> [Problem to solve] Restate the data below word for word. Skip any images it contains.

> [Source records]

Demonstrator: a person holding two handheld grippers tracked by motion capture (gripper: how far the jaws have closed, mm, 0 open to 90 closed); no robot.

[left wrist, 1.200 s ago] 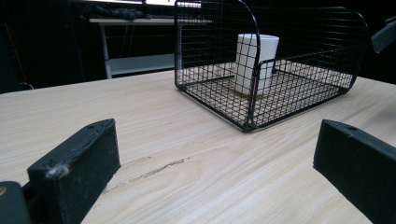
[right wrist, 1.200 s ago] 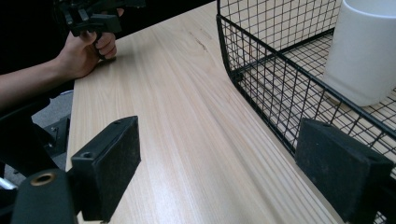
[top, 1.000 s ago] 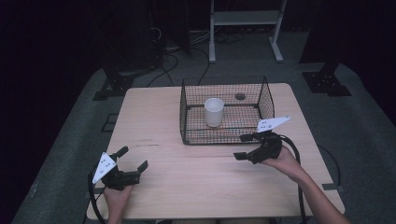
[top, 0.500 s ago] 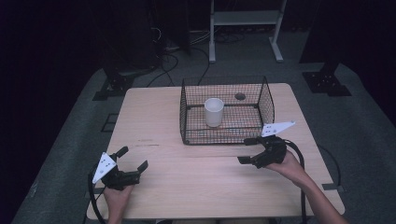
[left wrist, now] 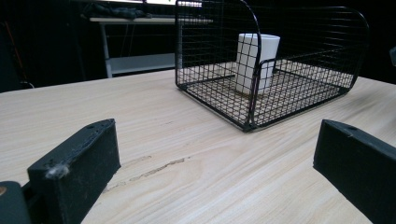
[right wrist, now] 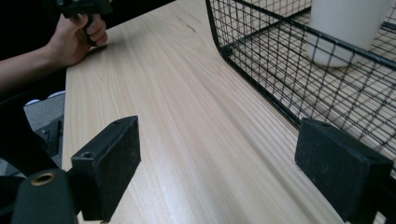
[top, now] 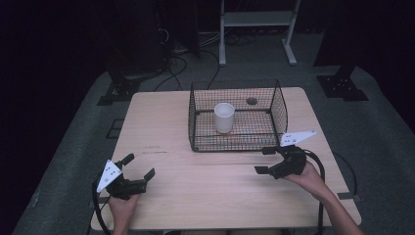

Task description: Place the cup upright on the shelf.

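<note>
A black wire basket (top: 236,142) stands on the far half of the wooden table (top: 205,181), and a white cup (top: 224,117) stands upright inside it. In the left gripper view the cup (left wrist: 258,63) shows through the basket's mesh (left wrist: 252,107). My left gripper (top: 139,166) rests open near the table's front left corner, nothing between its jaws. My right gripper (top: 264,160) is open just in front of the basket's near right corner, holding nothing. The right gripper view has the basket's wall (right wrist: 261,79) and the cup's base (right wrist: 345,28) close at the upper right.
A white metal frame (top: 254,24) and cables lie on the dark floor beyond the table. A round hole (top: 251,101) sits in the tabletop behind the cup. The person's left hand (right wrist: 77,39) grips its gripper at the far end of the right gripper view.
My right gripper has drawn back toward the table's right front, away from the basket's front edge. The left gripper has stayed put.
</note>
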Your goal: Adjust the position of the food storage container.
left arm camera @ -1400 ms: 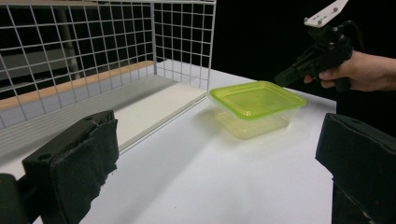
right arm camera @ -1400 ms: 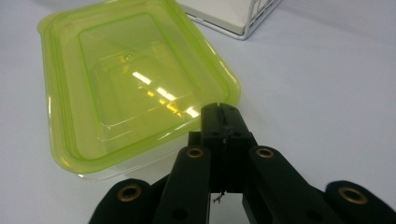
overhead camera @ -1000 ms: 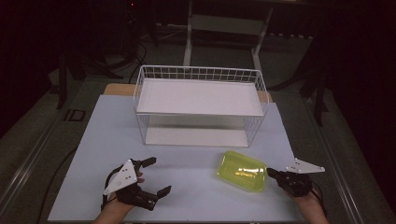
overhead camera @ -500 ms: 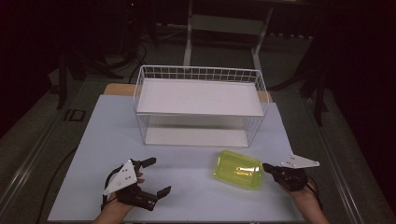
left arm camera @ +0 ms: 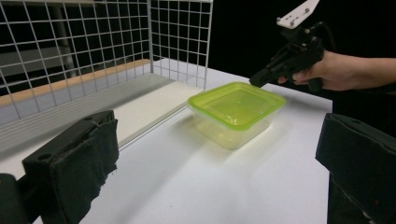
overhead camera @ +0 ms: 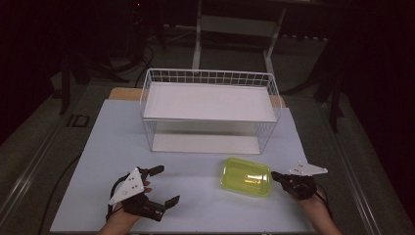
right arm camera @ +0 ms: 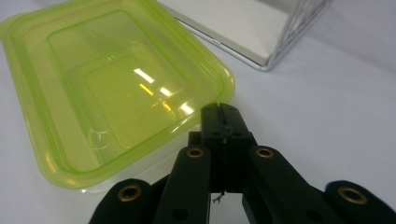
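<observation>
Container [overhead camera: 246, 176], yellow-green and lidded, near the tabletop's [overhead camera: 98, 147] front edge, right of centre. Right gripper [overhead camera: 275, 175], jaws pressed together, tips at the lid's right rim. Left gripper [overhead camera: 165, 185], jaws wide apart, near the front-left corner. Wire basket [overhead camera: 208, 78] stands behind; no legible writing.

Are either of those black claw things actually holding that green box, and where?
Nothing is held. The right gripper has shut jaws at the rim of the green container; the left gripper is open, well apart.

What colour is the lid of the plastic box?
Translucent yellow-green lid, clearest in the right gripper view.
</observation>
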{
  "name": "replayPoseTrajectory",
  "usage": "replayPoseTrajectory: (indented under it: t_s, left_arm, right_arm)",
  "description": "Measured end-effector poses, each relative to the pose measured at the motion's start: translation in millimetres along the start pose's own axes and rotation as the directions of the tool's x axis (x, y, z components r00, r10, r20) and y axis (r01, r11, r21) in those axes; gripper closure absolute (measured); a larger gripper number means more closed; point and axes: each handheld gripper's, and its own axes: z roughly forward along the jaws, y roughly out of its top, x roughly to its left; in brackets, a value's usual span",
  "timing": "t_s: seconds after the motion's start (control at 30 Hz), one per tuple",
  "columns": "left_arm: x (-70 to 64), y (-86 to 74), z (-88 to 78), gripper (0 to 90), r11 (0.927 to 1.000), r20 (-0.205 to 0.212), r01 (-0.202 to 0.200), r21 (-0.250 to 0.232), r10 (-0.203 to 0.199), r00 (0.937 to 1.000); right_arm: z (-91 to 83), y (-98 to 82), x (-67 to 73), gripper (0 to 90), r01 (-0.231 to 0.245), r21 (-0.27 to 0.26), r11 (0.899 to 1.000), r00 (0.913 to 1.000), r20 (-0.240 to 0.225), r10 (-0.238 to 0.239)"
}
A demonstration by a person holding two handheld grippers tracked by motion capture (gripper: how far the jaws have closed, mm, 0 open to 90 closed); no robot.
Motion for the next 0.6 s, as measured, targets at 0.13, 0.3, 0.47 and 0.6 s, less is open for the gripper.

> [Answer section]
Demonstrator: a person holding two handheld grippers tracked by motion capture (gripper: how far the jaws have closed, mm, 0 open to 90 closed); no robot.

[left wrist, 1.200 s ago] 
[right wrist, 1.200 s ago] 
[top, 1.000 s ago] 
[top, 0.500 s ago] 
[left wrist, now] 
[right wrist, now] 
[top, now] 

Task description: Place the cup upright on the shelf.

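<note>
A black wire basket (top: 236,142) stands on the far half of the wooden table (top: 205,181), and a white cup (top: 224,117) stands upright inside it. In the left gripper view the cup (left wrist: 258,63) shows through the basket's mesh (left wrist: 252,107). My left gripper (top: 139,166) rests open near the table's front left corner, nothing between its jaws. My right gripper (top: 264,160) is open just in front of the basket's near right corner, holding nothing. The right gripper view has the basket's wall (right wrist: 261,79) and the cup's base (right wrist: 345,28) close at the upper right.
A white metal frame (top: 254,24) and cables lie on the dark floor beyond the table. A round hole (top: 251,101) sits in the tabletop behind the cup. The person's left hand (right wrist: 77,39) grips its gripper at the far end of the right gripper view.
My right gripper has drawn back toward the table's right front, away from the basket's front edge. The left gripper has stayed put.
</note>
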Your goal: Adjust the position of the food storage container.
left arm camera @ -1400 ms: 
right arm camera @ -1400 ms: 
overhead camera @ -1000 ms: 
overhead camera @ -500 ms: 
left arm camera @ +0 ms: 
overhead camera @ +0 ms: 
right arm camera @ +0 ms: 
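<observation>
Container [overhead camera: 246, 176], yellow-green and lidded, near the tabletop's [overhead camera: 98, 147] front edge, right of centre. Right gripper [overhead camera: 275, 175], jaws pressed together, tips at the lid's right rim. Left gripper [overhead camera: 165, 185], jaws wide apart, near the front-left corner. Wire basket [overhead camera: 208, 78] stands behind; no legible writing.

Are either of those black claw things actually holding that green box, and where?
Nothing is held. The right gripper has shut jaws at the rim of the green container; the left gripper is open, well apart.

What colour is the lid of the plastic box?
Translucent yellow-green lid, clearest in the right gripper view.
</observation>
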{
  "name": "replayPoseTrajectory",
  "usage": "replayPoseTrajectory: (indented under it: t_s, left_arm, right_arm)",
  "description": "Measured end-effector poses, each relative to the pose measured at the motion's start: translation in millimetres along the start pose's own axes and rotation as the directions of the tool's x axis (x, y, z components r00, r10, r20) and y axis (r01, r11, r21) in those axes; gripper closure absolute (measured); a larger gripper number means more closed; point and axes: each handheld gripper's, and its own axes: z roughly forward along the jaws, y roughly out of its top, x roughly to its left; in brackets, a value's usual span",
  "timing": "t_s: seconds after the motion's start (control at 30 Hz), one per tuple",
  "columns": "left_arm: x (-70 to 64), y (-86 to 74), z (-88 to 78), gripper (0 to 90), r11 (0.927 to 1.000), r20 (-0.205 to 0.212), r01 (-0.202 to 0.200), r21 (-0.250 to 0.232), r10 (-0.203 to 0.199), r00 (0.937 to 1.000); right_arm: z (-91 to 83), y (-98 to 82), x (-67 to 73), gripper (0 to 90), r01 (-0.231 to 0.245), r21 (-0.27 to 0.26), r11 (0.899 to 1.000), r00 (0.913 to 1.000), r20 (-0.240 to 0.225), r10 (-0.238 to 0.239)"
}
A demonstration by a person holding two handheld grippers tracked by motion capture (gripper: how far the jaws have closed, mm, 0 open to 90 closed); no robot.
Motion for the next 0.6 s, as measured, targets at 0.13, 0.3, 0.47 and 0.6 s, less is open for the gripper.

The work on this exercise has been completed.